>>

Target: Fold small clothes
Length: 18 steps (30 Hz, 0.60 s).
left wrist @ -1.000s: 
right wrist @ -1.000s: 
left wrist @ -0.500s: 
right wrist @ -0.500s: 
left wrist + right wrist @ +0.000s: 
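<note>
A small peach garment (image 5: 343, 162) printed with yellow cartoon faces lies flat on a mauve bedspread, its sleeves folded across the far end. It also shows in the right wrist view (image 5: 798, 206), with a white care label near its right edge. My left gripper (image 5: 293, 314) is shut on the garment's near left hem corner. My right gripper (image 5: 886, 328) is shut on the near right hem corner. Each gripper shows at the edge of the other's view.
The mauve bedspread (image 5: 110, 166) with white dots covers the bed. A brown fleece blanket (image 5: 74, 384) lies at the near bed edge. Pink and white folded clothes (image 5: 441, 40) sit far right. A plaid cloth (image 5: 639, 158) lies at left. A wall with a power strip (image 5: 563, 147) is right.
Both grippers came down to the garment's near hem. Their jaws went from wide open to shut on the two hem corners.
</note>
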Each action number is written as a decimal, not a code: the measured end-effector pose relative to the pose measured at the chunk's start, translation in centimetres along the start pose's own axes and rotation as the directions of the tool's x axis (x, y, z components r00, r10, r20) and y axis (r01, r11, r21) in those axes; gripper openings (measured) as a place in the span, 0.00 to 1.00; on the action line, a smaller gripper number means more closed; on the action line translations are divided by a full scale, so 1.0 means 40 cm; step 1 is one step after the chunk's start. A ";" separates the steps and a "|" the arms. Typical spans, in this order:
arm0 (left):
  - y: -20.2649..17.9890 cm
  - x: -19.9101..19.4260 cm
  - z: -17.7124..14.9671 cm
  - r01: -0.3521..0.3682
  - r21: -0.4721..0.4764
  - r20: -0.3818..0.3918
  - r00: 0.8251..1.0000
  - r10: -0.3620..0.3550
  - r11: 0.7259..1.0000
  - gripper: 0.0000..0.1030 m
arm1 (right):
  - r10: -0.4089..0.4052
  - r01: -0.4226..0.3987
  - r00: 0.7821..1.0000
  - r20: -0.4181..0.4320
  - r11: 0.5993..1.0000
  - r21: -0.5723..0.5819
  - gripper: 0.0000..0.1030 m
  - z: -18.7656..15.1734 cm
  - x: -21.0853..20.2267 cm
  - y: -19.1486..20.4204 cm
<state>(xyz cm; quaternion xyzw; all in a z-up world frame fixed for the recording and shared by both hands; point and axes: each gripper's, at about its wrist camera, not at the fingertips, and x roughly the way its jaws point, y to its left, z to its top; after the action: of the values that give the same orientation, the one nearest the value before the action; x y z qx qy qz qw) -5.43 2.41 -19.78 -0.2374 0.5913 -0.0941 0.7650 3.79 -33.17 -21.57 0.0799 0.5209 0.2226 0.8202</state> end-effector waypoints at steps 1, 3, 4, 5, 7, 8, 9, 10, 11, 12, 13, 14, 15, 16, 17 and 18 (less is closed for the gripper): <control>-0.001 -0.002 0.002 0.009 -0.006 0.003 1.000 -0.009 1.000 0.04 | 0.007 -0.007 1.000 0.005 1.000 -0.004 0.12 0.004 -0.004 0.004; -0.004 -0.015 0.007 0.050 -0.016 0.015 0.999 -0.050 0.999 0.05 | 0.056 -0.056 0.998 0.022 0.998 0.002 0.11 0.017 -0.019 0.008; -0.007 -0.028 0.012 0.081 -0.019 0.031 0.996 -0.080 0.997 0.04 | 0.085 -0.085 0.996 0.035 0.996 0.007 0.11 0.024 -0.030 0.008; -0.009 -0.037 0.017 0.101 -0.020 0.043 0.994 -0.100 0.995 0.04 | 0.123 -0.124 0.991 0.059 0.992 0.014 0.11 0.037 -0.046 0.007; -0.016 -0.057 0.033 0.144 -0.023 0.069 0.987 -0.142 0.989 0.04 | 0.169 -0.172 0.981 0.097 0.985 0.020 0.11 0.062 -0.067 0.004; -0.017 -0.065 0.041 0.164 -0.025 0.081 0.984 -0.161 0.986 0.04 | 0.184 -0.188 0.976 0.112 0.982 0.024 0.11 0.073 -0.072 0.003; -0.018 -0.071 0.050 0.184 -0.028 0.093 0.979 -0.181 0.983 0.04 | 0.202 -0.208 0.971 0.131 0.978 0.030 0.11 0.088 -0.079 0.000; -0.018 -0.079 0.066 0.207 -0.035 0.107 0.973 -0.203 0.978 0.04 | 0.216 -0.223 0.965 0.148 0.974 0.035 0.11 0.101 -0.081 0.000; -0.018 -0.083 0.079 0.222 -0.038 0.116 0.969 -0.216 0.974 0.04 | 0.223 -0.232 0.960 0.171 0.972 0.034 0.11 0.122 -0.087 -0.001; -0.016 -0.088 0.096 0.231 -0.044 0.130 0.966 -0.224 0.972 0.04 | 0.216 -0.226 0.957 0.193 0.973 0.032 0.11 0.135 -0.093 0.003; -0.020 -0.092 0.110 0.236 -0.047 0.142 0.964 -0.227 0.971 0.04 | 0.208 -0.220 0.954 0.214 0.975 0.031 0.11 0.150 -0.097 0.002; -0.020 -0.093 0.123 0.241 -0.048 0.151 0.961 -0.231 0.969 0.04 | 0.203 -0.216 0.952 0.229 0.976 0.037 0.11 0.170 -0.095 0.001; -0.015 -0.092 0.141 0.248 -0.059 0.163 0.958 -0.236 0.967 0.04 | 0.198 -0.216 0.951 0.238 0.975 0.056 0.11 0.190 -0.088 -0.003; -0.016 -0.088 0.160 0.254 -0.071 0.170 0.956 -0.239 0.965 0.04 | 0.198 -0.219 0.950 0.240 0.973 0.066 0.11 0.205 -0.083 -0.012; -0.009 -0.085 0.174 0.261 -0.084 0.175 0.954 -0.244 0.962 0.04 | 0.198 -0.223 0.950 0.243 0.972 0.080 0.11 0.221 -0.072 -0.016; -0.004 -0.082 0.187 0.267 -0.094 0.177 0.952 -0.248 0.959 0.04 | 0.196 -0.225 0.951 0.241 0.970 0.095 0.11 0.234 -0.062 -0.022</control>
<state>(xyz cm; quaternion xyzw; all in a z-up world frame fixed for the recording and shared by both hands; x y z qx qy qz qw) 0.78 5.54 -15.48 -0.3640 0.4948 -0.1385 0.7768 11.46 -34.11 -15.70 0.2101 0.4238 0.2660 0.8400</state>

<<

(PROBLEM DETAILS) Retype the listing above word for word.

(RESPONSE BELOW)
Target: Fold small clothes
Length: 18 steps (30 Hz, 0.60 s).
left wrist @ -1.000s: 
right wrist @ -1.000s: 
left wrist @ -0.500s: 
right wrist @ -0.500s: 
left wrist + right wrist @ +0.000s: 
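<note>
A small peach garment (image 5: 343, 162) printed with yellow cartoon faces lies flat on a mauve bedspread, its sleeves folded across the far end. It also shows in the right wrist view (image 5: 798, 206), with a white care label near its right edge. My left gripper (image 5: 293, 314) is shut on the garment's near left hem corner. My right gripper (image 5: 886, 328) is shut on the near right hem corner. Each gripper shows at the edge of the other's view.
The mauve bedspread (image 5: 110, 166) with white dots covers the bed. A brown fleece blanket (image 5: 74, 384) lies at the near bed edge. Pink and white folded clothes (image 5: 441, 40) sit far right. A plaid cloth (image 5: 639, 158) lies at left. A wall with a power strip (image 5: 563, 147) is right.
Both grippers came down to the garment's near hem. Their jaws went from wide open to shut on the two hem corners.
</note>
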Each action number is written as a decimal, not a code: the measured end-effector pose relative to the pose measured at the chunk's start, translation in centimetres along the start pose's own axes and rotation as the directions of the tool's x axis (x, y, z components r00, r10, r20) and y axis (r01, r11, r21) in those axes; gripper openings (measured) as a place in the span, 0.00 to 1.00; on the action line, a smaller gripper number means more closed; on the action line translations are divided by a full scale, so 1.0 means 40 cm; step 1 is one step after the chunk's start. A ";" separates the steps and a "|" the arms. Typical spans, in this order:
arm0 (left):
  - y: -20.2649..17.9890 cm
  - x: -19.9101..19.4260 cm
  - z: -17.7124..14.9671 cm
  - r01: -0.3521..0.3682
  - r21: -0.4721..0.4764
  - r20: -0.3818..0.3918
  - r00: 0.8251..1.0000
  - r10: -0.3620..0.3550
  - r11: 0.7259..1.0000
  - gripper: 0.0000..0.1030 m
arm1 (right):
  - r10: -0.4089..0.4052
  - r01: -0.4226..0.3987
  - r00: 0.7821..1.0000
  - r20: -0.4181..0.4320
  - r11: 0.5993..1.0000
  - r21: -0.5723..0.5819
  - gripper: 0.0000..0.1030 m
  - z: -18.7656..15.1734 cm
  - x: -21.0853..20.2267 cm
  - y: -19.1486..20.4204 cm
<state>(xyz cm; quaternion xyzw; all in a z-up world frame fixed for the recording and shared by both hands; point and axes: each gripper's, at about its wrist camera, not at the fingertips, and x roughly the way its jaws point, y to its left, z to its top; after the action: of the values that give the same orientation, the one nearest the value before the action; x y z qx qy qz qw) -5.43 2.41 -19.78 -0.2374 0.5913 -0.0941 0.7650 3.79 -33.17 -21.57 0.0799 0.5209 0.2226 0.8202</state> end-effector waypoints at steps 1, 3, 4, 5, 7, 8, 9, 10, 11, 12, 13, 14, 15, 16, 17 and 18 (less is closed for the gripper): <control>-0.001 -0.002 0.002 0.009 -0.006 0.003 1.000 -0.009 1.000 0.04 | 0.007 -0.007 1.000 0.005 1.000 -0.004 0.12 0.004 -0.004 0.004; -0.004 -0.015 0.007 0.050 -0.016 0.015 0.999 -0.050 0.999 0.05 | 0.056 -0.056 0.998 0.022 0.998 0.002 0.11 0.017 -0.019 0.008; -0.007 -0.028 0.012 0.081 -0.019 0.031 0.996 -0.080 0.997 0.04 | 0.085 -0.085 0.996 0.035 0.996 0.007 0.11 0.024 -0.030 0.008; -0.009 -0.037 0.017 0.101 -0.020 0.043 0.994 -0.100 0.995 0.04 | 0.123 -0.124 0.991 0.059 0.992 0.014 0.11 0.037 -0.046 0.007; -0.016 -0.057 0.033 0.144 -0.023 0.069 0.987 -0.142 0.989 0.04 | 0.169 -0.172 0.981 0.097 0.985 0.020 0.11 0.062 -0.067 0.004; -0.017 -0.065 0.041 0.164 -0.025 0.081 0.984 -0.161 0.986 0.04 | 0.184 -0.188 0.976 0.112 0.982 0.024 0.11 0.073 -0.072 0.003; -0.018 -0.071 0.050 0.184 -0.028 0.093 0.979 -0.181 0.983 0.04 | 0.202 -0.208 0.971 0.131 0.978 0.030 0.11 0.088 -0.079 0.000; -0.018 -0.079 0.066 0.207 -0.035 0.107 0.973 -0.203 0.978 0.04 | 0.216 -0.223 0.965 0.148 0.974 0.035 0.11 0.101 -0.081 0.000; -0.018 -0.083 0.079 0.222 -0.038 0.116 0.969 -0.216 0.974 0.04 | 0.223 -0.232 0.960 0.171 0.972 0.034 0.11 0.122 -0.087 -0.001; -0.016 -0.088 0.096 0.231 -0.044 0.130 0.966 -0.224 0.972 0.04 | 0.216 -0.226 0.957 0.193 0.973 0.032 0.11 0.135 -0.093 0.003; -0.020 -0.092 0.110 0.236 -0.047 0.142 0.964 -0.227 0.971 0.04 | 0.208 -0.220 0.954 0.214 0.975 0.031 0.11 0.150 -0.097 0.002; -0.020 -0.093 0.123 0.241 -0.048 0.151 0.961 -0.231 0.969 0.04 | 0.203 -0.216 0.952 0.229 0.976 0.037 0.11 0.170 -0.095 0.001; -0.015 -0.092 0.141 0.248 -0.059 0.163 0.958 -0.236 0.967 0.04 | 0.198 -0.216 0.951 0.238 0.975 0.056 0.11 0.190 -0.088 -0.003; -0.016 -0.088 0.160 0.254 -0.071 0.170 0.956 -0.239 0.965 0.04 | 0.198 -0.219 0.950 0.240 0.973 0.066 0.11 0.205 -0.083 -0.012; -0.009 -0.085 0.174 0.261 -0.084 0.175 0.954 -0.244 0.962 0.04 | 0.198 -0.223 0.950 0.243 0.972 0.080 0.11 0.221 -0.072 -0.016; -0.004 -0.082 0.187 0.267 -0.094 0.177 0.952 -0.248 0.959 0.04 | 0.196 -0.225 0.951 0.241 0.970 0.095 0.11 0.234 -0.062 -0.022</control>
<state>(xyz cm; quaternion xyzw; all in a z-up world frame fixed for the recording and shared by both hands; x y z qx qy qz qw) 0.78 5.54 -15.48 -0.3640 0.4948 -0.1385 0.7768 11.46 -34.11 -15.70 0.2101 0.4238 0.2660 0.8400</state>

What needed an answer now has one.